WORK INSTRUCTIONS: Type out every line below exactly as it reads.

INFORMATION SUPPLIED:
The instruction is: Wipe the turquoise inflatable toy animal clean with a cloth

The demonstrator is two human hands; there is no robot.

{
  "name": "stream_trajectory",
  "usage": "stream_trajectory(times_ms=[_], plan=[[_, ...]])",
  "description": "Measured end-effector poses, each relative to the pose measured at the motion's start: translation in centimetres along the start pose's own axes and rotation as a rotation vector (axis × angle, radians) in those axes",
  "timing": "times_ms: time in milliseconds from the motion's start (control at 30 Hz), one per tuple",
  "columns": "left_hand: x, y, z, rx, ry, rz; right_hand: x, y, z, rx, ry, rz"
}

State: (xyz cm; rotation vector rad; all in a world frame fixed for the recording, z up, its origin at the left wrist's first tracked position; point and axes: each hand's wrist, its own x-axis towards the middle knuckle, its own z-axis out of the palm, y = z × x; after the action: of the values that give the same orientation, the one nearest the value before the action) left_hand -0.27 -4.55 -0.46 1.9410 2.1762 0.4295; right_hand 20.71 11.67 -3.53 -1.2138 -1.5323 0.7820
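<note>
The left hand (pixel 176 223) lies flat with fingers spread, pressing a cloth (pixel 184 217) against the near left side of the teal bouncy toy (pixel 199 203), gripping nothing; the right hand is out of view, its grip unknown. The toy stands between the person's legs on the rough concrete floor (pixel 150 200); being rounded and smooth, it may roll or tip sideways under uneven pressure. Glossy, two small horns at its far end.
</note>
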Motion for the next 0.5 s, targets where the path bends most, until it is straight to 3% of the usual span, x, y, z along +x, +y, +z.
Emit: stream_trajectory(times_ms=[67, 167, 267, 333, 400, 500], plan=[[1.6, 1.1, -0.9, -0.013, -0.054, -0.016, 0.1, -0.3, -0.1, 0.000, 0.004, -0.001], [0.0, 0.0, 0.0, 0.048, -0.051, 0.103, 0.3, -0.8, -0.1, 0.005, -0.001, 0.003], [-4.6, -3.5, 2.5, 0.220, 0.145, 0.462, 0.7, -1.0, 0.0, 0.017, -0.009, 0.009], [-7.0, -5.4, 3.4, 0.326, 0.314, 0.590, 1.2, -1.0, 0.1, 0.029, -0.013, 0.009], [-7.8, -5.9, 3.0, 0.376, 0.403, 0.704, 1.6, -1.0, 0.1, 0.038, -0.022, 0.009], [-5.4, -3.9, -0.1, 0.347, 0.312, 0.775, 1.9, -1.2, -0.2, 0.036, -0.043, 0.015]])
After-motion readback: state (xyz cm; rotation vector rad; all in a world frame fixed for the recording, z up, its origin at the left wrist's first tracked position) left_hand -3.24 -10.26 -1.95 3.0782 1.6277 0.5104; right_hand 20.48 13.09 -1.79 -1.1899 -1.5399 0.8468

EXERCISE RESULT:
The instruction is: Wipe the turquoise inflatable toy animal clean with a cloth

The demonstrator is two human hands; there is no robot.

{
  "name": "stream_trajectory",
  "usage": "stream_trajectory(times_ms=[_], plan=[[_, ...]])",
  "description": "Measured end-effector poses, each relative to the pose measured at the motion's start: translation in centimetres along the start pose's own axes and rotation as a rotation vector (axis × angle, radians) in those axes",
  "timing": "times_ms: time in milliseconds from the motion's start (control at 30 Hz), one per tuple",
  "columns": "left_hand: x, y, z, rx, ry, rz; right_hand: x, y, z, rx, ry, rz"
}

State: (xyz cm; rotation vector rad; all in a world frame fixed for the recording, z up, its origin at the left wrist's first tracked position; point and axes: each hand's wrist, its own x-axis towards the middle knuckle, its own z-axis out of the palm, y = z × x; after the action: of the values that give the same orientation, the one nearest the value before the action) left_hand -0.27 -4.55 -0.46 1.9410 2.1762 0.4295; right_hand 20.71 11.67 -3.53 -1.2138 -1.5323 0.7820
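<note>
The left hand (pixel 176 223) lies flat with fingers spread, pressing a cloth (pixel 184 217) against the near left side of the teal bouncy toy (pixel 199 203), gripping nothing; the right hand is out of view, its grip unknown. The toy stands between the person's legs on the rough concrete floor (pixel 150 200); being rounded and smooth, it may roll or tip sideways under uneven pressure. Glossy, two small horns at its far end.
</note>
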Motion for the next 0.5 s, targets where the path bends most, until it is straight to 3% of the usual span, x, y, z along +x, +y, +z.
Emit: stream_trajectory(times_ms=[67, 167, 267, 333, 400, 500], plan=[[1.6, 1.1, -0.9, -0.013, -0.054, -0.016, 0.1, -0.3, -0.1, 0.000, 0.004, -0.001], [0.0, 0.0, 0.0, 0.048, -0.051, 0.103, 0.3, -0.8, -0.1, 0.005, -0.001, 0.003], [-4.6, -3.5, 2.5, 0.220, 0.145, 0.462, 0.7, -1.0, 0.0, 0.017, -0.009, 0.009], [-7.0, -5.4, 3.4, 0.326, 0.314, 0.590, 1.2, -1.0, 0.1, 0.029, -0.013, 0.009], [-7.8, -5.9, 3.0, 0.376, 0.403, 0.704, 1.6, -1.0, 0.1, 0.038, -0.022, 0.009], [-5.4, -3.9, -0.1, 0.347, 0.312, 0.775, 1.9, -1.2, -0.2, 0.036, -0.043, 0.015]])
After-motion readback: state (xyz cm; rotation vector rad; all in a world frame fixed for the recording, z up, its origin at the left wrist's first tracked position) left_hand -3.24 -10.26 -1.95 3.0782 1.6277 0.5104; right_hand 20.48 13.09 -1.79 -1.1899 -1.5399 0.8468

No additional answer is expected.